* [Your instructions] Instruction for the entries that follow: retype exactly the lines from the line with "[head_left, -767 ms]" to the line with "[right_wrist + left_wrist", both included, and omit all others.

Saved entries
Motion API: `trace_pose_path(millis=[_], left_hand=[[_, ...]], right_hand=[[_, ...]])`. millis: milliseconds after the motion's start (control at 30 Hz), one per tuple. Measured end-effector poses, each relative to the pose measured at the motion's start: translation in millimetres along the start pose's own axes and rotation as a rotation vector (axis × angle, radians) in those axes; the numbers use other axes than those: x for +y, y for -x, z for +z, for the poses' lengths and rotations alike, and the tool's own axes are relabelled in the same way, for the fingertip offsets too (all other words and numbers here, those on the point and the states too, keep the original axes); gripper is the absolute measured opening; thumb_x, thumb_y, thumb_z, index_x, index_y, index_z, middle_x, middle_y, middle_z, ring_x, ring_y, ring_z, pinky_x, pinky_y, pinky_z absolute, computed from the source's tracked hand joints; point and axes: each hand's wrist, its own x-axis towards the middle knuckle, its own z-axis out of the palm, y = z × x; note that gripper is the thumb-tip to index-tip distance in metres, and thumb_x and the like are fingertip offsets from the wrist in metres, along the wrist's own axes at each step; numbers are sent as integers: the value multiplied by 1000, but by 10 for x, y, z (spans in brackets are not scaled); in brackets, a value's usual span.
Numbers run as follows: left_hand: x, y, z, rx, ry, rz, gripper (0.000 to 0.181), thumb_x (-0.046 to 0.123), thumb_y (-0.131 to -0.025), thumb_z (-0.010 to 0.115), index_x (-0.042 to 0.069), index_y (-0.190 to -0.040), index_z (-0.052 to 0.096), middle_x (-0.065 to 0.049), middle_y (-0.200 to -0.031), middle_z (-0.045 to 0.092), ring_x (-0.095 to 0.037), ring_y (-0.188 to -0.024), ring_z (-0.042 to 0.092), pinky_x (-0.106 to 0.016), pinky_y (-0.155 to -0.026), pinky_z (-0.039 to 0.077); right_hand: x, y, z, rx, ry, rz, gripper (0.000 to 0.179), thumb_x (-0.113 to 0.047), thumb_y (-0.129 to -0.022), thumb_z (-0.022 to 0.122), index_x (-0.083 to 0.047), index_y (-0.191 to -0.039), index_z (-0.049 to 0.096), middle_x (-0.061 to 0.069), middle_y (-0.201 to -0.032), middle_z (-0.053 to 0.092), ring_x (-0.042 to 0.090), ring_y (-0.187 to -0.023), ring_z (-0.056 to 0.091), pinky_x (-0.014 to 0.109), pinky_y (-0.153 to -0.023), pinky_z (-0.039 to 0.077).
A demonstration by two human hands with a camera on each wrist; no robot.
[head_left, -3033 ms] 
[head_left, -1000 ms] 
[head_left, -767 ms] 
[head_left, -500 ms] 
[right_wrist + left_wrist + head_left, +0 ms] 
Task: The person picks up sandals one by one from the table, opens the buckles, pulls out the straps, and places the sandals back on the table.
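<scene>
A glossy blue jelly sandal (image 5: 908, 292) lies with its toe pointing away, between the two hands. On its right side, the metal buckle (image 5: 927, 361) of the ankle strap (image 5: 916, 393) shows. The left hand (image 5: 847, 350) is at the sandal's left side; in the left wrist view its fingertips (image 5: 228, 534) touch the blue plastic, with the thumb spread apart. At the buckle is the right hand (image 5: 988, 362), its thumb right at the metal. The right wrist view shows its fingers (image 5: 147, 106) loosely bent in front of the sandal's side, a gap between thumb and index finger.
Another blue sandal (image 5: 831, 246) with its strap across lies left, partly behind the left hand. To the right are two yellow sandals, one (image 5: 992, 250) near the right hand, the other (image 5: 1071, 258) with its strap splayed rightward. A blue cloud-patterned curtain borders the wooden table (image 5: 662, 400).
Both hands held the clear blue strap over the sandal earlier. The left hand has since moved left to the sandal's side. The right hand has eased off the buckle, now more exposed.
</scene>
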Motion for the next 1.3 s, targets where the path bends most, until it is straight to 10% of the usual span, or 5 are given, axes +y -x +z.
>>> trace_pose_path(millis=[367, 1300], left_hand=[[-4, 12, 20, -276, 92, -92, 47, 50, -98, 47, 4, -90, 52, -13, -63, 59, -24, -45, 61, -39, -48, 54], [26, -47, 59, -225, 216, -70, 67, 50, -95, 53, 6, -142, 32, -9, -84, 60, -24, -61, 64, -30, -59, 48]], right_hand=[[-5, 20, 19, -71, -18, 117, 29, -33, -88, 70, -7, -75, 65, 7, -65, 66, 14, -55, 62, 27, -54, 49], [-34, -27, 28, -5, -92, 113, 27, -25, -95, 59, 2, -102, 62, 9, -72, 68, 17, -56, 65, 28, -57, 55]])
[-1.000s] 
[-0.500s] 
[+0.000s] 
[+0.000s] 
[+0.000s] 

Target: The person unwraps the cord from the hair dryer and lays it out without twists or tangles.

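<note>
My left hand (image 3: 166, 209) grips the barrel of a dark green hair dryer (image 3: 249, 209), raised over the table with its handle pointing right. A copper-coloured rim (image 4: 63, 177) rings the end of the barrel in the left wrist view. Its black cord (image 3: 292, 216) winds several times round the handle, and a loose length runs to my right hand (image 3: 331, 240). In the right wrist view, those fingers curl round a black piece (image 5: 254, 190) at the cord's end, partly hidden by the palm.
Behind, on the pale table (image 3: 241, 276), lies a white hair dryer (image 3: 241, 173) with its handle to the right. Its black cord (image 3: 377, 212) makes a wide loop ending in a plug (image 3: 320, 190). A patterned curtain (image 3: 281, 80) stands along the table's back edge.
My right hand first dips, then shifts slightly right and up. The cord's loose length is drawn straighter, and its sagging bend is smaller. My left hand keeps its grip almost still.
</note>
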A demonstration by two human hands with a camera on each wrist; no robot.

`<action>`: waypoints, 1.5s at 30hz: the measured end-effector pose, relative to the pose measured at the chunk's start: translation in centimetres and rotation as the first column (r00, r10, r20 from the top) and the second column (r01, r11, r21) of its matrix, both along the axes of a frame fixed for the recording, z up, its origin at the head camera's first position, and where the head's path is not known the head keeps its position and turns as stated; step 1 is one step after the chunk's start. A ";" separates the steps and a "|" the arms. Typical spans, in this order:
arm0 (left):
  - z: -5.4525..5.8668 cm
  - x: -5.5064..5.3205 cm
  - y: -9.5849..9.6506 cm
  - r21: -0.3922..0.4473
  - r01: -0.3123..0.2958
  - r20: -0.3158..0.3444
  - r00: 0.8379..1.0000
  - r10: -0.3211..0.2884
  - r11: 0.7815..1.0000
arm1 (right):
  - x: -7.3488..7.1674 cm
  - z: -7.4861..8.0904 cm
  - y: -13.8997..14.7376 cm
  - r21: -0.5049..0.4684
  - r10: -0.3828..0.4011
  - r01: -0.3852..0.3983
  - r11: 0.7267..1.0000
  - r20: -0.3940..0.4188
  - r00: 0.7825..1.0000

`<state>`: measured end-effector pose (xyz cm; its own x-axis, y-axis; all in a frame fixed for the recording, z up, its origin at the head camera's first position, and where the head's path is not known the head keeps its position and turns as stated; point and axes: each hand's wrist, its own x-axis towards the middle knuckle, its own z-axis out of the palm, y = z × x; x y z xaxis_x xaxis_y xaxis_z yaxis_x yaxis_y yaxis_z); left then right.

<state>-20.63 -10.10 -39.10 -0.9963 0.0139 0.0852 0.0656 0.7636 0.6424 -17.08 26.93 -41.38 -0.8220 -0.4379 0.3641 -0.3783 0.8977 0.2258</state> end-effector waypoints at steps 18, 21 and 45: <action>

* [Finished task]
[head_left, -767 ms] 
[head_left, -500 ms] 
[right_wrist + left_wrist + head_left, +0 ms] 

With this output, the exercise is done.